▶ _Work to be completed_: Take the lines below beginning at the line that has "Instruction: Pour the" and stopping after the line that has "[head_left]", and print them exactly as they are, with no other lines.

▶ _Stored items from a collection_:
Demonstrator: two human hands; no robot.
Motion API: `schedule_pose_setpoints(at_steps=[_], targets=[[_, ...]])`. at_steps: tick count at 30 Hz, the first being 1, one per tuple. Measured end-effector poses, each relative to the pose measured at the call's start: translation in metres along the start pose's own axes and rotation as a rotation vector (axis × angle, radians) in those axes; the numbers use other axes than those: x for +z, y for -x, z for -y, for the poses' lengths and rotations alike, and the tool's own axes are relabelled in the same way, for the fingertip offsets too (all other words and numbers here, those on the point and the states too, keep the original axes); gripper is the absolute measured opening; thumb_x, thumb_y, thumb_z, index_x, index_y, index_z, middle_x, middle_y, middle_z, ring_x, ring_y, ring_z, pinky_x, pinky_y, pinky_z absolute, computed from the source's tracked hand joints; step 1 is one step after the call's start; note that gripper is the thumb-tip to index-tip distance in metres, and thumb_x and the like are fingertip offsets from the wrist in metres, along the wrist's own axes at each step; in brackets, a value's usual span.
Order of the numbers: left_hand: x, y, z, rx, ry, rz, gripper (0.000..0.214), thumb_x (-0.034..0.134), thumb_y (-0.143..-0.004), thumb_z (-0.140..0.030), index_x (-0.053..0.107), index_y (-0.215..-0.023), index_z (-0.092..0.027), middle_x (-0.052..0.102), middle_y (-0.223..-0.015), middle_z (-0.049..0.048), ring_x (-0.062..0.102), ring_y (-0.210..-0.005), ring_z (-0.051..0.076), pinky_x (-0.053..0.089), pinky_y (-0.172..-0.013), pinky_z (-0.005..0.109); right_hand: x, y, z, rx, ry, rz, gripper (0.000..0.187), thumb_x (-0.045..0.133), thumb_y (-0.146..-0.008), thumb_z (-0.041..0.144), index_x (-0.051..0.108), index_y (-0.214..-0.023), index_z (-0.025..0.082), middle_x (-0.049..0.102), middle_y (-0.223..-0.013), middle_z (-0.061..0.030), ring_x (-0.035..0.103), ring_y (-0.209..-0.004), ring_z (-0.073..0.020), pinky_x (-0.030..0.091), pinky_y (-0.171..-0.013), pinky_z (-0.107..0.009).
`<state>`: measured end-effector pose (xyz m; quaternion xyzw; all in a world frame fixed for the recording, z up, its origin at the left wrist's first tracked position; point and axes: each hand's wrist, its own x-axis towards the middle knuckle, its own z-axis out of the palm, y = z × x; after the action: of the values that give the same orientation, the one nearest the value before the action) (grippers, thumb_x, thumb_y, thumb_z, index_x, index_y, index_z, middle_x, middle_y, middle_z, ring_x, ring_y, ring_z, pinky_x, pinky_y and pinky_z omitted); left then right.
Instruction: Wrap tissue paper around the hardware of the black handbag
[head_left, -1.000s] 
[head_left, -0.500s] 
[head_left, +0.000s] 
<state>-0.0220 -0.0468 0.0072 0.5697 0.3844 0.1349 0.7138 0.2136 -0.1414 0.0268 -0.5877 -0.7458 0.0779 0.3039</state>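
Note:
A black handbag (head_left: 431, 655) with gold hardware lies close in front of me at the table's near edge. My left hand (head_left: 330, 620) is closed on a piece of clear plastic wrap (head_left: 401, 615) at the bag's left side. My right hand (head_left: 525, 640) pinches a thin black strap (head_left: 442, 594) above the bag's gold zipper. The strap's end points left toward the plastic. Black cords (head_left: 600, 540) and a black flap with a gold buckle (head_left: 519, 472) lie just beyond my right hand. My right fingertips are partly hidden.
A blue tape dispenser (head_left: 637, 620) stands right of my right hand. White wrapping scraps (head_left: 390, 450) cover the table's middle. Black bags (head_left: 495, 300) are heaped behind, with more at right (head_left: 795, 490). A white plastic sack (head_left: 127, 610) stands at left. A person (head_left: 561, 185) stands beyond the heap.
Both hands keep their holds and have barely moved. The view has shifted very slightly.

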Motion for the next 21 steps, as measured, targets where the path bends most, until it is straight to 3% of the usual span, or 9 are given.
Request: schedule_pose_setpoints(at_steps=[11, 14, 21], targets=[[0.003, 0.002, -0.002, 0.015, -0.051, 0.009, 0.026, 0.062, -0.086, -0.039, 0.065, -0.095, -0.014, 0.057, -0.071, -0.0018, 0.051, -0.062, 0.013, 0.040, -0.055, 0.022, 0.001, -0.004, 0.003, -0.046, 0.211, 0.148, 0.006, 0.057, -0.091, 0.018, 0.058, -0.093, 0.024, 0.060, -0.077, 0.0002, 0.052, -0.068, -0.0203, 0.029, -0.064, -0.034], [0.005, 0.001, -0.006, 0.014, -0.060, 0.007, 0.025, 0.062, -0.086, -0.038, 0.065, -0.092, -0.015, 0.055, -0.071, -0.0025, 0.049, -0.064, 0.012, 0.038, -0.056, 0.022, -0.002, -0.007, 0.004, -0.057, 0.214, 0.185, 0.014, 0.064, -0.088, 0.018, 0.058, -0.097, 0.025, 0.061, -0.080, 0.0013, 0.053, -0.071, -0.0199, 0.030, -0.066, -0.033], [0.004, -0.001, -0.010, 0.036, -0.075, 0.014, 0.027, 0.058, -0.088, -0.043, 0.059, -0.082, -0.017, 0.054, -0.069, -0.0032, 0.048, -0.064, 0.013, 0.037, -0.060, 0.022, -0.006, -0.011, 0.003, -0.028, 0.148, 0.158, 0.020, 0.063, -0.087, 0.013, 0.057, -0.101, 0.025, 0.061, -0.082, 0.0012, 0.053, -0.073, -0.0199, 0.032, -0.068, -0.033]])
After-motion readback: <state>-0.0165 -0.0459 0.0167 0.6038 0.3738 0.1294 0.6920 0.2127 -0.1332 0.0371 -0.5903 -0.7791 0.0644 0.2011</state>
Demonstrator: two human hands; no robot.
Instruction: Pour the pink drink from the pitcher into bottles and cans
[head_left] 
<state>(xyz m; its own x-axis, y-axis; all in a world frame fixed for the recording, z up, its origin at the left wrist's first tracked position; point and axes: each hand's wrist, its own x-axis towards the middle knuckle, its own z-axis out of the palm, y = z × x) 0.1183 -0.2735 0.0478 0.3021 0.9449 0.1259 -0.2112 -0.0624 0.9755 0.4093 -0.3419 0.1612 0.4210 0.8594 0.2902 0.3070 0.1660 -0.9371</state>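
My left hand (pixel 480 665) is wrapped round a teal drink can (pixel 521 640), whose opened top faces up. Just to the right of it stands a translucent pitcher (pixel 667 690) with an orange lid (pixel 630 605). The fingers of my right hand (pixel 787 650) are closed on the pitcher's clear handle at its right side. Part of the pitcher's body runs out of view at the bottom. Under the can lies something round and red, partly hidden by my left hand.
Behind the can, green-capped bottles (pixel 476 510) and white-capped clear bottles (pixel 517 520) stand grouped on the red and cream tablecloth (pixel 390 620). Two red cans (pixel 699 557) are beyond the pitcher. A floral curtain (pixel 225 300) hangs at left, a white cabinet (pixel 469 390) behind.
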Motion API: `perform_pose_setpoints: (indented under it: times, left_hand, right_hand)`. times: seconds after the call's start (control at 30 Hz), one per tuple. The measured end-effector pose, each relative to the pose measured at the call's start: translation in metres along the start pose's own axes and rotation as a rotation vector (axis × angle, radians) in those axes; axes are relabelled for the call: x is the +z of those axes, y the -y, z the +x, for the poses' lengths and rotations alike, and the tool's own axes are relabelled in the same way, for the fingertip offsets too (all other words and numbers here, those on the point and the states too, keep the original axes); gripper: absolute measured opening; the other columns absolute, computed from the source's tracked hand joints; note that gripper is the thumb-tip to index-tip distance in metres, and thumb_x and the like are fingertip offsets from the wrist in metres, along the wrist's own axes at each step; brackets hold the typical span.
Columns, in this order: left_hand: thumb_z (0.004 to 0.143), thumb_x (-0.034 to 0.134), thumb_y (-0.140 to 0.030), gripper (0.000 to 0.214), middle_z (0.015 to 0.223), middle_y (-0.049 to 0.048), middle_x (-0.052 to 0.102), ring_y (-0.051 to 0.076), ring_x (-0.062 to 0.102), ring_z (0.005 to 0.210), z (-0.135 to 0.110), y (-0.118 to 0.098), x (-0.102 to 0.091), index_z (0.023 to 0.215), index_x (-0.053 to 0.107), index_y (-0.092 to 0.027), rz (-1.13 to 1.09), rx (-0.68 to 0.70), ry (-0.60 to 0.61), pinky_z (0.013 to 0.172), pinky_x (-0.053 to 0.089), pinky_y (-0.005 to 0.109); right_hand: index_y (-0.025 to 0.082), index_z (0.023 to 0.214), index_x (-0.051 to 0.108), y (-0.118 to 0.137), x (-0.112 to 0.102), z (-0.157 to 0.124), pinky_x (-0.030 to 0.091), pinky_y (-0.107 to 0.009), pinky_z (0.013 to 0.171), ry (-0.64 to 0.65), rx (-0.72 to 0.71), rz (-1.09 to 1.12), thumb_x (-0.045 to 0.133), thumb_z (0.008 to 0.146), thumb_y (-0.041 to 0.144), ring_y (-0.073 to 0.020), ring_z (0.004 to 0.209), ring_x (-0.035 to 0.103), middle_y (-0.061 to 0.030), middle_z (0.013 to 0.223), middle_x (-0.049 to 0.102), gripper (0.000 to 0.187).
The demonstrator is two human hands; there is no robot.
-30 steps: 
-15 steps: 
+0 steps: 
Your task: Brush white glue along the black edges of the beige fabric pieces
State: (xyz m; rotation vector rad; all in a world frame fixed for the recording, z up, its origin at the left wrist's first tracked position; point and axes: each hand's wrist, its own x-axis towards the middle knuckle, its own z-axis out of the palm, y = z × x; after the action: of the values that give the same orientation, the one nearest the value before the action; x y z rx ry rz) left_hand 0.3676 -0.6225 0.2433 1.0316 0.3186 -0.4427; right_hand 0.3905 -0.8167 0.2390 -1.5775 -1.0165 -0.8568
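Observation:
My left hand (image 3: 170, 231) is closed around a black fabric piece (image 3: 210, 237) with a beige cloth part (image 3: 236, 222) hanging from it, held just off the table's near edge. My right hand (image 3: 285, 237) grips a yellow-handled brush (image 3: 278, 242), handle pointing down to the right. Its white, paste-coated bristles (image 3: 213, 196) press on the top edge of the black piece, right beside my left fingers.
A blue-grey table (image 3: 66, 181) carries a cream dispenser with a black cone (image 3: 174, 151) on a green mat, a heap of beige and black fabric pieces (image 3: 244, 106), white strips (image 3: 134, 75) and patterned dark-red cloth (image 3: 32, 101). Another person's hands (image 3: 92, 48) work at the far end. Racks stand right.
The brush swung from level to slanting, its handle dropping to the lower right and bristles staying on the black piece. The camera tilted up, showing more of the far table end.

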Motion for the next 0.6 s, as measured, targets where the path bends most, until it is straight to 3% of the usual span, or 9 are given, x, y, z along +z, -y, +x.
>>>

▶ _Worked solution_:
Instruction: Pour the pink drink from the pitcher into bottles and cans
[head_left] 

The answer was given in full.